Every kids nutrition brand has been screaming, how their milk mix will make this grow "taller, sharper and stronger." Even the packaging indicates, child jumping on the packet, upward arrows in imagery and using words like "growth formula" and "height booster ." These products do not look like food, they look like a solution to a problem that you're worried about as a parent.
The kids nutrition section in India is not really selling powder that you mix with milk. What they are really selling is the fear that your child will not do well as others.For a long time this has been working.. It is still working now. India's kids nutrition aisle is selling the anxiety that your child might not be as good as others.
Research has shown that the way we grow is mostly decided by the genes we get from our parents. What we eat, how much we sleep, if we get sick and where we live matter but they cannot make us grow taller than what our genes say is possible. The World Health Organisation has said the thing: when kids do not grow as tall as they should it is usually because they do not have enough food or they are sick a lot not because they do not have some special food that helps them grow.
The people who sell food for kids have not caught up with this idea. They keep adding things to the list of ingredients. They make claims about what their food can do.. Parents are left trying to figure out what is really good for their kids and what is just something that sounds good but is not true.

In 2019, Revant Bhate , along with Dhyanesh Shah , co-founded Mosaic Wellness, which later became the parent company of Little Joys . The idea for Little Joys, launched in 2021, stemmed from a clear insight: while the kids’ nutrition market was crowded, it lacked products that provided clean nutrition and was truly transparent.
With prior experience in investment banking (YES Securities) and venture capital (Kalaari Capital), Bhate was already attuned to emerging consumer gaps. But it was repeated conversations with parents that surfaced a deeper concern.
For Bhate, this wasn’t just another category opportunity, it was deeply personal.
“As parents, we all want the best for our children. But the real question is how do we decide what ‘best’ actually is? Is it what’s easily available, what’s medically recommended, or simply what we grew up consuming ourselves? In almost every conversation with parents, I hear the same intent: we want to give our children a better life than we had and that usually starts with better food and nutrition. The brands and products that were available to us are the same which are omnipresent today. They are the largest and most widely distributed and recommended ones. We conceptualized Little Joys to solve for this. Giving ability to parents like me who wanted "Better" for their children.”
These conversations revealed a clear pattern: despite an abundance of options, parents were navigating a space filled with confusing claims and labels.
Little Joys was built to address this gap creating products that mothers would trust and children would love, while enabling more informed choices.
It spans multivitamin gummies, clean snack foods, and milk mix powders formulated without preservatives or added refined sugar, natural ingredients and built with inputs by pediatricians.
“When we started Little Joys, we made a clear choice to build a brand that reduces parental anxiety, not amplify it,” says Bhate.
As a father, he saw how easily parents get drawn into chasing outcomes, particularly around height.
That insight led to a contrarian decision.
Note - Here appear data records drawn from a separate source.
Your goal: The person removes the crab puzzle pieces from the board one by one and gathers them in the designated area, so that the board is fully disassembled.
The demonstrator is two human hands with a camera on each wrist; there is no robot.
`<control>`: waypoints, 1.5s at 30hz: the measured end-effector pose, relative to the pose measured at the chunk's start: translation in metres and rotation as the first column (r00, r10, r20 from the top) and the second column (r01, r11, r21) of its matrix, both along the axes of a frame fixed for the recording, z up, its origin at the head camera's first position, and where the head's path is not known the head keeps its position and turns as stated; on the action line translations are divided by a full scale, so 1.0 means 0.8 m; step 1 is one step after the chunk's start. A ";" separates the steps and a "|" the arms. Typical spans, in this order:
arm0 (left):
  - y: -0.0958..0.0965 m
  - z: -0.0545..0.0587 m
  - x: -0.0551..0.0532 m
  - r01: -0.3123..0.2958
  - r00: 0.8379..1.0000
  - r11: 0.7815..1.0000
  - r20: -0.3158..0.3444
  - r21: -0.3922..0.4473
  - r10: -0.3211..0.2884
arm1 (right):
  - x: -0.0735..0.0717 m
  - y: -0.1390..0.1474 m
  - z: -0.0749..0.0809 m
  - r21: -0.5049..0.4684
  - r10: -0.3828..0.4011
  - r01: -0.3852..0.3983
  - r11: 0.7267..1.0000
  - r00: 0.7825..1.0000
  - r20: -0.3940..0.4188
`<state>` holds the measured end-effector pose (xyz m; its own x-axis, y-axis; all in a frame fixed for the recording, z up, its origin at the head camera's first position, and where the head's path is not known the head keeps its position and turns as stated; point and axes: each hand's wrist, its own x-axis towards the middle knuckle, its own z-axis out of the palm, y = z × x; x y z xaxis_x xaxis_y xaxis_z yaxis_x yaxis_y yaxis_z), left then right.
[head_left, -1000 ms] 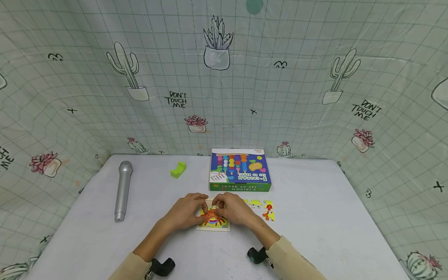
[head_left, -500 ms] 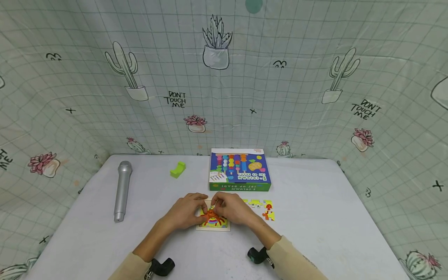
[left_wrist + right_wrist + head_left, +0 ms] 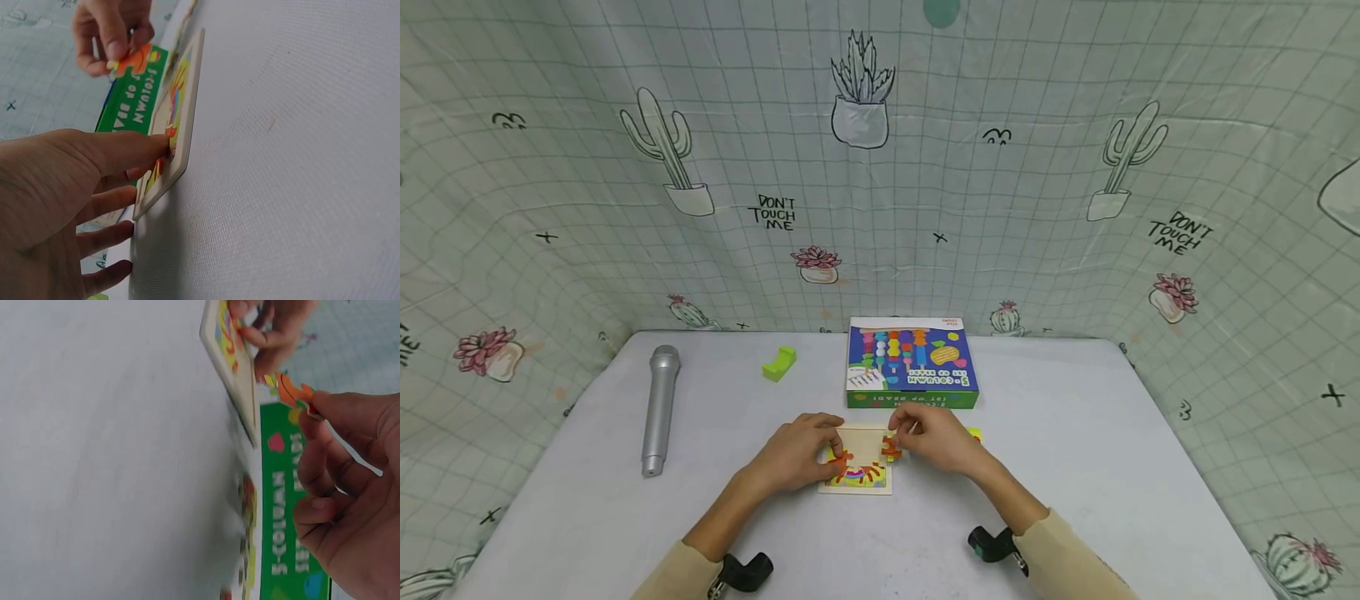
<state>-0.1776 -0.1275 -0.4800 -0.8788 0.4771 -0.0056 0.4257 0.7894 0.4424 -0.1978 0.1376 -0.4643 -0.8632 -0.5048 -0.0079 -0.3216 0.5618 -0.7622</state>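
A square wooden jigsaw puzzle board (image 3: 856, 490) lies on the table. Colourful pieces fill its near part, while bare wood shows in its upper middle. My left hand (image 3: 801, 450) holds the board at its left side, the thumb (image 3: 147, 150) on the pieces and the other fingers along the edge. Between thumb and forefinger, my right hand (image 3: 936, 437) pinches an orange puzzle piece (image 3: 289, 391) with yellow bits. In both wrist views this piece is up off the board, and from the head it overlaps the board's right edge.
Loose yellow pieces (image 3: 975, 433) lie right of the board, mostly hidden behind my right hand. A blue and green bead-set box (image 3: 913, 362) stands behind it. Farther left are a light green block (image 3: 779, 364) and a silver microphone-shaped object (image 3: 660, 408). A printed curtain hangs behind the table.
My right hand has moved right and lifted the orange piece from the board, baring wood in its upper middle. The left hand stays in place.
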 end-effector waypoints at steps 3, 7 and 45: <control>0.000 0.000 0.000 -0.007 1.000 1.000 -0.008 -0.006 0.007 | -0.002 0.021 -0.001 0.011 -0.030 0.030 0.999 1.000 0.008; -0.001 0.000 0.001 -0.014 1.000 1.000 -0.015 -0.008 0.013 | -0.003 0.045 -0.002 0.028 -0.063 0.062 0.998 0.997 0.050; 0.001 0.000 0.004 -0.011 1.000 1.000 -0.008 0.004 0.011 | -0.008 0.086 -0.014 0.209 -0.123 0.108 0.972 0.991 0.059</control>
<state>-0.1742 -0.1268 -0.4798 -0.8840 0.4675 0.0038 0.4207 0.7921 0.4423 -0.2040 0.2066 -0.4754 -0.9092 -0.3827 -0.1641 -0.1945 0.7388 -0.6452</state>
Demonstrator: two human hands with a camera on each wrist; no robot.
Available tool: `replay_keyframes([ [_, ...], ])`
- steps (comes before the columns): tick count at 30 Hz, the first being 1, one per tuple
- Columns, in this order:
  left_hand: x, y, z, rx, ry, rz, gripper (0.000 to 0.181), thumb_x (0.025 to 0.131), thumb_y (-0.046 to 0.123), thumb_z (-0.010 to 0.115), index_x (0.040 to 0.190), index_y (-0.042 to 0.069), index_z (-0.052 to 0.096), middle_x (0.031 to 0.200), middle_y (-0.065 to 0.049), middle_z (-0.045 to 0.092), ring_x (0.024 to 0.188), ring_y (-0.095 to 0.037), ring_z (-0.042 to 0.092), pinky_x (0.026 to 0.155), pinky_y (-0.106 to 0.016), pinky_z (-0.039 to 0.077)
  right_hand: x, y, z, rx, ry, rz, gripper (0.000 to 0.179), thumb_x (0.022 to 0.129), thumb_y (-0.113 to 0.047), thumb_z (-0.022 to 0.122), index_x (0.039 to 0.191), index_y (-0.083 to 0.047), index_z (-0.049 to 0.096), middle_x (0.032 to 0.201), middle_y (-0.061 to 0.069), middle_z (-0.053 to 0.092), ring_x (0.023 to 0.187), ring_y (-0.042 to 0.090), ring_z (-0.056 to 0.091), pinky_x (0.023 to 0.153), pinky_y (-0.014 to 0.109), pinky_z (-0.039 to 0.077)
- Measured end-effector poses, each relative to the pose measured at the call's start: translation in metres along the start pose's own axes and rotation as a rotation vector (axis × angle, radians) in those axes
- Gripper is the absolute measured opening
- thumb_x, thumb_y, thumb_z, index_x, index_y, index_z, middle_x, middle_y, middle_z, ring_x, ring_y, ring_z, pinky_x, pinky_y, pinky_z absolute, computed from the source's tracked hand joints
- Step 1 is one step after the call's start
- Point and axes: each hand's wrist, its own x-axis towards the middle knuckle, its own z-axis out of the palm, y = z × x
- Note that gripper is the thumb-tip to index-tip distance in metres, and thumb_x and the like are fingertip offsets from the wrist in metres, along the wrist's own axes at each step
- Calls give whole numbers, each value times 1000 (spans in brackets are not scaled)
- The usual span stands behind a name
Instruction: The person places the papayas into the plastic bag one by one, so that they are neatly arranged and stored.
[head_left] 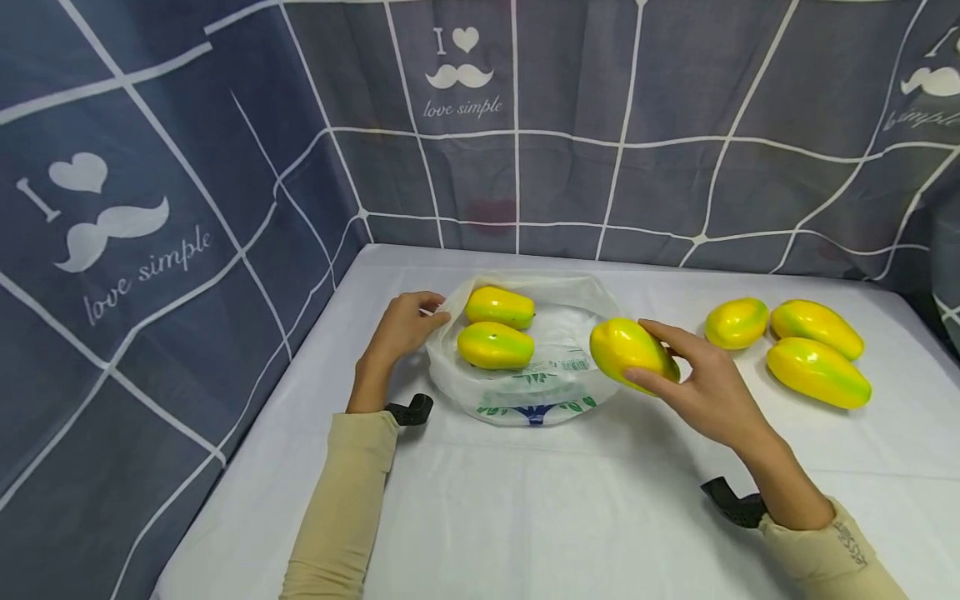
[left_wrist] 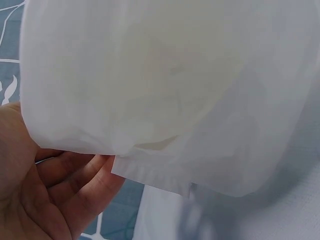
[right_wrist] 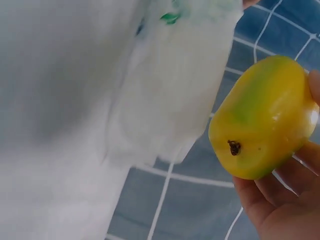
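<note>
My right hand (head_left: 701,383) grips a glossy yellow-green papaya (head_left: 628,353) at the right rim of a white plastic bag (head_left: 540,387). In the right wrist view that papaya (right_wrist: 265,117) shows a dark stem end, with fingers under it and the thumb at its side. My left hand (head_left: 405,329) holds the bag's left edge; in the left wrist view its fingers (left_wrist: 90,195) go behind the film of the bag (left_wrist: 150,90). Inside the open bag lie two papayas, a rear one (head_left: 500,307) and a front one (head_left: 495,346), side by side.
Three more papayas lie grouped on the right of the white-covered table (head_left: 585,517): a small one (head_left: 737,322), a rear one (head_left: 817,328) and a front one (head_left: 819,372). A dark checked curtain (head_left: 570,183) hangs behind the table and along its left side.
</note>
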Motion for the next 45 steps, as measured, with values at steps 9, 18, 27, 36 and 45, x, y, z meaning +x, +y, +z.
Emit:
replay_keyframes([
  [9,1,-3,1,-1,-1,20,38,96,22,65,127,1,64,120,-19,64,105,-33,64,88,-43,51,20,-23,23,67,-43,-60,60,82,-19,82,135,-6,58,131,8,62,115,24,59,93,26,46],
  [18,1,-4,-1,-3,3,8,37,96,22,64,127,1,64,120,-19,64,105,-33,63,87,-43,52,37,-43,50,159,-92,-147,59,86,-20,79,138,-7,55,135,5,58,123,23,54,101,44,43],
  [27,2,-4,2,5,4,3,35,96,22,65,125,2,66,118,-18,65,103,-32,64,86,-42,52,56,-58,73,192,-114,-162,61,86,-25,79,138,-4,55,134,8,58,120,24,54,100,44,44],
  [36,1,-2,1,5,7,7,36,96,22,65,125,2,66,118,-19,65,103,-33,63,87,-43,51,60,-58,89,211,-185,-110,63,88,-27,77,139,0,52,136,14,57,122,29,54,103,46,43],
  [45,1,-1,1,16,-1,-6,35,96,23,65,125,3,65,118,-18,65,105,-32,63,87,-43,51,61,-56,100,154,-233,-97,61,88,-30,77,137,-3,53,126,9,62,104,23,58,91,42,48],
])
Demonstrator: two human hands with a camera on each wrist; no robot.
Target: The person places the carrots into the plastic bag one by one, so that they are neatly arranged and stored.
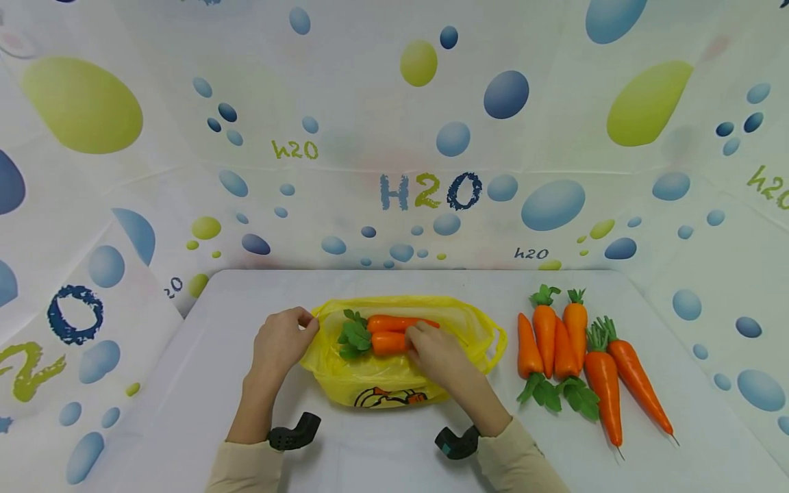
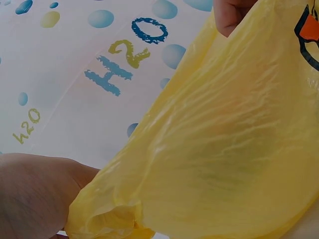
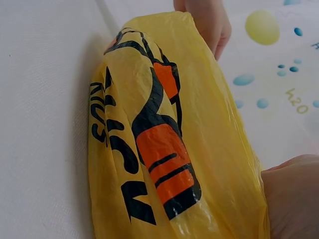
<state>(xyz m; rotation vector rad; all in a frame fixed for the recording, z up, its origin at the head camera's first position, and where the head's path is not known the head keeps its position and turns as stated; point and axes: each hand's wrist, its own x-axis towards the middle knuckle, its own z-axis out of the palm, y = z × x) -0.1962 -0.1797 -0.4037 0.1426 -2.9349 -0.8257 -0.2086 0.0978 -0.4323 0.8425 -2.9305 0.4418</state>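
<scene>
A yellow plastic bag (image 1: pixel 394 380) lies on its side, mouth spread wide. My left hand (image 1: pixel 280 340) pinches the bag's left rim between thumb and fingers; the left wrist view shows this hand (image 2: pixel 40 194) at the bag's lower corner. Inside the bag lie two orange carrots, their green leaves (image 1: pixel 355 335) pointing left. My right hand (image 1: pixel 439 352) reaches in over the near side and grips the tapering end of the nearer carrot (image 1: pixel 388 343). The farther carrot (image 1: pixel 394 322) lies right behind it. In the right wrist view the bag's printed wall (image 3: pixel 219 134) hides the right fingers.
Several more carrots (image 1: pixel 566 342) lie on the white table (image 1: pixel 203 356) to the right of the bag, some leaves up, some leaves down. A bag handle loop (image 1: pixel 501 346) sticks out towards them. Behind the table hangs a backdrop (image 1: pixel 345 226) with blue and green drops.
</scene>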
At a time when the category leaned heavily on height-based claims, Little Joys chose to move away from them entirely, shifting the focus back to what truly matters: right nutrition, backed by transparency and trust.
Their popular milk mix product, Nutrimix, does not rely on height claims, and instead backs every claim it makes with full transparency. Instead, it focuses on transparency. Every pack comes with a QR code linked to a batch-wise lab report from an NABL-certified laboratory, detailing key nutritional markers like protein content and confirming safety from heavy metals. This is referred to as the ‘Honest Report.’
In a category where product labels often offer limited clarity, this level of disclosure stands out. By sharing lab results for every batch, Little Joys enables parents to make decisions based on verified information rather than marketing claims.
The brand has also experimented with reaching parents at the point of purchase. Through quick commerce platforms like Blinkit, Little Joys inserted notes and samples of Nutrimix into competitor's orders, prompting parents to reconsider what goes into the products, urging parents to not to fall for tall claims.
Its tagline, “Approved by moms, Loved by kids,” reflects an internal benchmark the brand aims to meet consistently with every batch.
What Little Joys is attempting is not just launching another product, it is trying to change the question parents ask.
From “Will this make my child taller?” to “Do I actually know what’s in this?”
That shift from outcome-led, fear-driven marketing to information-led, transparent decision-making doesn’t happen overnight. It requires brands to replace vague claims with verifiable ones. It requires parents to slow down in an aisle designed for impulse. And it requires the industry to accept that trust, built slowly and honestly, is more durable than anxiety sold quickly.
Because the brands that will define the next decade won’t be the ones that sell the most fear.
They will be the ones that chose to show the truth.